I gave a poster presentation on Tuesday. CD4+ T cell count is one of the important surrogate markers on monitoring HAART. However, flow cytometry, the reference method for enumerating CD4 count in developed countries, is an expensive and complex technique. It is difficult for resource limited settings. We modified Dynabeads method to enumerate the CD4 count and presented at the Conference. Our modified protocol made the method cheap, simple with enough accuracy. By using our protocol, the cost for one sample is less than 3 US$, and no need high-tech equipment. Thus, we believe our method can be used as good alternative tool to flow cytometry for enumerating CD4 count in resource limited situations.

3. Plan
While brought back precious information and references from the symposiums, oral presentations, poster presentations and poster exhibitions, I also felt that there are still a lot of issues about HIV disease we do not know and need to be studied, and there are still a lot of people could not access to HAART. Therefore, I hope to continue my research related to clinical field in the future.

4. Impression

This is the first time to attend International AIDS Conference.
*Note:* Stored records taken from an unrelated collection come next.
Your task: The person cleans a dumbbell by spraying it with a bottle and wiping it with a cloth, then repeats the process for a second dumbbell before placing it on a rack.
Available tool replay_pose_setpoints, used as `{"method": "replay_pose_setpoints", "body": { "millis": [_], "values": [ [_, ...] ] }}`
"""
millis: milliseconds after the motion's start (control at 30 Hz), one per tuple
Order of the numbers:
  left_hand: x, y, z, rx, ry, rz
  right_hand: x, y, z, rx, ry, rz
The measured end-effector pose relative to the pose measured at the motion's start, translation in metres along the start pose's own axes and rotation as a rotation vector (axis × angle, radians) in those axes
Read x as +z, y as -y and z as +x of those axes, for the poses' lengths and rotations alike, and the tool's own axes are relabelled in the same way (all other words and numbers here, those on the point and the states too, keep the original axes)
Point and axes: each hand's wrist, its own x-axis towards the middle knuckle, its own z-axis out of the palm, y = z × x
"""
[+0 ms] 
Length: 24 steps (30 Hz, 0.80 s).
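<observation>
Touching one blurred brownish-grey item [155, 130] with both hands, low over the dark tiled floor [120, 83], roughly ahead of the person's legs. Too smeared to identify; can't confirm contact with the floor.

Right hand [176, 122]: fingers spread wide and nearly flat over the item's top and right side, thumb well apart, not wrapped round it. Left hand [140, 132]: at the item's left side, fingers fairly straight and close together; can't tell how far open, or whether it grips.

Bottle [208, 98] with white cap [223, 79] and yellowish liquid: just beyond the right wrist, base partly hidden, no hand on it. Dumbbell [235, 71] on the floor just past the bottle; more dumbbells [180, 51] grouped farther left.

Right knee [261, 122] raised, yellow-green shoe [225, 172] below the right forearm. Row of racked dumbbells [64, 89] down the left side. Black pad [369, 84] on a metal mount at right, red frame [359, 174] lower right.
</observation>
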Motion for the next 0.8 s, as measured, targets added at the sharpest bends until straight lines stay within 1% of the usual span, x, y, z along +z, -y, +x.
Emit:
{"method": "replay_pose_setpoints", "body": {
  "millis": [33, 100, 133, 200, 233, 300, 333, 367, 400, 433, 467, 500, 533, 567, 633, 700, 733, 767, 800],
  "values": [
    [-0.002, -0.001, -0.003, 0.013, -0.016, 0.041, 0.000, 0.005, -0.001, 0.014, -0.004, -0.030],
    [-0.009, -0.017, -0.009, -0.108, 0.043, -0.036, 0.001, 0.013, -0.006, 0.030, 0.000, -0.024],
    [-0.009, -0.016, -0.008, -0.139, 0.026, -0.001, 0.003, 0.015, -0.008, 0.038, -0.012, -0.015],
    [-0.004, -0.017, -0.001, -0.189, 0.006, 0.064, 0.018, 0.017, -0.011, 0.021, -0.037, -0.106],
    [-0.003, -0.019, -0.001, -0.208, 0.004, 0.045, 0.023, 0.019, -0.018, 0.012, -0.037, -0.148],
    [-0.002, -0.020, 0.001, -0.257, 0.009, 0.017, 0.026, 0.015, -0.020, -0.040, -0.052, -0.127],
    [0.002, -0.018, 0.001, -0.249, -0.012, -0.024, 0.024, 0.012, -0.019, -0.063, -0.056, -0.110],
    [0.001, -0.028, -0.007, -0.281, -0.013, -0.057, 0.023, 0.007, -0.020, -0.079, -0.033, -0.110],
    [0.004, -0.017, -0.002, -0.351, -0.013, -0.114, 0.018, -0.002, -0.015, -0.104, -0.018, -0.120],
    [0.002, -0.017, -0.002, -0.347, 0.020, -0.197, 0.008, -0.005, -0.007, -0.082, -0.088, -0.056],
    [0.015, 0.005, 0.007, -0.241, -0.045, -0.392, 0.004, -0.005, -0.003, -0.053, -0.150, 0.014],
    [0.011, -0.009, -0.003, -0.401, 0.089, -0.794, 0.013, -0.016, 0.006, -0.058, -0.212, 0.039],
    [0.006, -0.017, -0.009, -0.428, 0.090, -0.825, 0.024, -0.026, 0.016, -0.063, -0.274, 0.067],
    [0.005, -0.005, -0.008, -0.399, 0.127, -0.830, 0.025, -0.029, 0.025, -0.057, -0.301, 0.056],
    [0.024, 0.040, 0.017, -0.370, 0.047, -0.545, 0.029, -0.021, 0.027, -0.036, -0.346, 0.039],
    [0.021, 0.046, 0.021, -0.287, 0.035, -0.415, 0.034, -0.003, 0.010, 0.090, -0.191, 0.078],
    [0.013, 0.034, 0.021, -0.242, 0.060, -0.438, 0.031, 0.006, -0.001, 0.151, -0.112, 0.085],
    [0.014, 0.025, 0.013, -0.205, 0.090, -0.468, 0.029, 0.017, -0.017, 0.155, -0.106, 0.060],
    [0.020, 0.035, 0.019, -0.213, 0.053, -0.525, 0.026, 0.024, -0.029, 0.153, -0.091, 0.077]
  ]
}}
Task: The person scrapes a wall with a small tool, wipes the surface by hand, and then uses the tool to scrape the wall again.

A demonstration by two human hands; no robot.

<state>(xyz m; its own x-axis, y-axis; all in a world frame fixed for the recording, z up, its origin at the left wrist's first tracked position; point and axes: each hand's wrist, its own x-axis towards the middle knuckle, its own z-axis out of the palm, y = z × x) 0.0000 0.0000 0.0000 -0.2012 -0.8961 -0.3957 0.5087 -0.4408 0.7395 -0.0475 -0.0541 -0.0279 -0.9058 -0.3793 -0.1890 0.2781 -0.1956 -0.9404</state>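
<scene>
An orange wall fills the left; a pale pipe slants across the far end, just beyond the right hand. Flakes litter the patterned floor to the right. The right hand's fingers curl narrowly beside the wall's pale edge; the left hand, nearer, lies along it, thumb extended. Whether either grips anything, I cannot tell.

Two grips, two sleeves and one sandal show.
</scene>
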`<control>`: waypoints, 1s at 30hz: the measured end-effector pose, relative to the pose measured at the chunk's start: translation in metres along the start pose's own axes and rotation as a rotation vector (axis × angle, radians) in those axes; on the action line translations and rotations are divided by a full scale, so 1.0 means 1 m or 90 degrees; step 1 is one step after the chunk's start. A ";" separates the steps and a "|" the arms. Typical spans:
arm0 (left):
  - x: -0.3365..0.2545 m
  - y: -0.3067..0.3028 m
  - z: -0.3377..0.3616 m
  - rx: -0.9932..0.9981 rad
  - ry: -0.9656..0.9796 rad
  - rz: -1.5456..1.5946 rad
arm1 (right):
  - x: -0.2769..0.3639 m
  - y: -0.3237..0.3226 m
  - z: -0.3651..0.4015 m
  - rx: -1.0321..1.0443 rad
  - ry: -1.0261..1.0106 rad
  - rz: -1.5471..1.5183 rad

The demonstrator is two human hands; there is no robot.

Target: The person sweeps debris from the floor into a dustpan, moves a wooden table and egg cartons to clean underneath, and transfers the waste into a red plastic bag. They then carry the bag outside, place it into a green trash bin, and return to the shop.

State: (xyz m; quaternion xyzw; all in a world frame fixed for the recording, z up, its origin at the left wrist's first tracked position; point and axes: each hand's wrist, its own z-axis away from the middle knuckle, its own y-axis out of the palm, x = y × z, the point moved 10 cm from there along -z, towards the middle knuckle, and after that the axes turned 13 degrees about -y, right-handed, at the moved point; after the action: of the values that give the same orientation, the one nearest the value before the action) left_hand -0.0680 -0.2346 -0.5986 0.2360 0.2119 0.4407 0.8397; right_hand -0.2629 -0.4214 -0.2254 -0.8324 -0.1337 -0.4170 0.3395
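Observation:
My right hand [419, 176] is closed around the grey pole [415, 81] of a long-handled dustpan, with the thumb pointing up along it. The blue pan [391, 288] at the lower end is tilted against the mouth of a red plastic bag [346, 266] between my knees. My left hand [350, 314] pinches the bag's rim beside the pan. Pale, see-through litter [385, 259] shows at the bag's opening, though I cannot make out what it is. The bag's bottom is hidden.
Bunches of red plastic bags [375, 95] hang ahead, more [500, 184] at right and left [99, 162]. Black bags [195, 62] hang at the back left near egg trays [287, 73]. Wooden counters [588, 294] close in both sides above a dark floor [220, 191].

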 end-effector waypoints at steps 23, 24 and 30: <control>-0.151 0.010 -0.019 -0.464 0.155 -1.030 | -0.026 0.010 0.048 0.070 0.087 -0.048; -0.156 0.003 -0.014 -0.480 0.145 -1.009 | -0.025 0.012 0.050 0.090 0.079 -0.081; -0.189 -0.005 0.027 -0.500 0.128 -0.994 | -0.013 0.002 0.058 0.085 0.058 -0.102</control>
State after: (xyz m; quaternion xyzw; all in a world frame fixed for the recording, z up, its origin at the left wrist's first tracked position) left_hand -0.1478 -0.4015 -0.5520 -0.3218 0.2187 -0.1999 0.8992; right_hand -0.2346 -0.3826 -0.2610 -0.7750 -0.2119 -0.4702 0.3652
The first impression is that there are so many people including leaders, scientists, doctors, nurses, patients and famous actors and actress in the meeting. Everyone seemed so busy because they must move a long way to the meeting room where they are interested. The second impression is that there were too many symposiums and oral presentations in different meeting rooms at the same time, so I wished I could separate myself to go any room I wanted to. The third impression is the conference covered almost all fields of AIDS including basic science, clinical science, social issues, leaderships and so on. The forth is that there was not only a place to get new information, but also a place to meet old friends. I should say attending the 15th International AIDS Conference was an unforgettable experience for me. Here I would like to express my appreciation to Japanese Foundation for AIDS Prevention for giving me this treasure opportunity.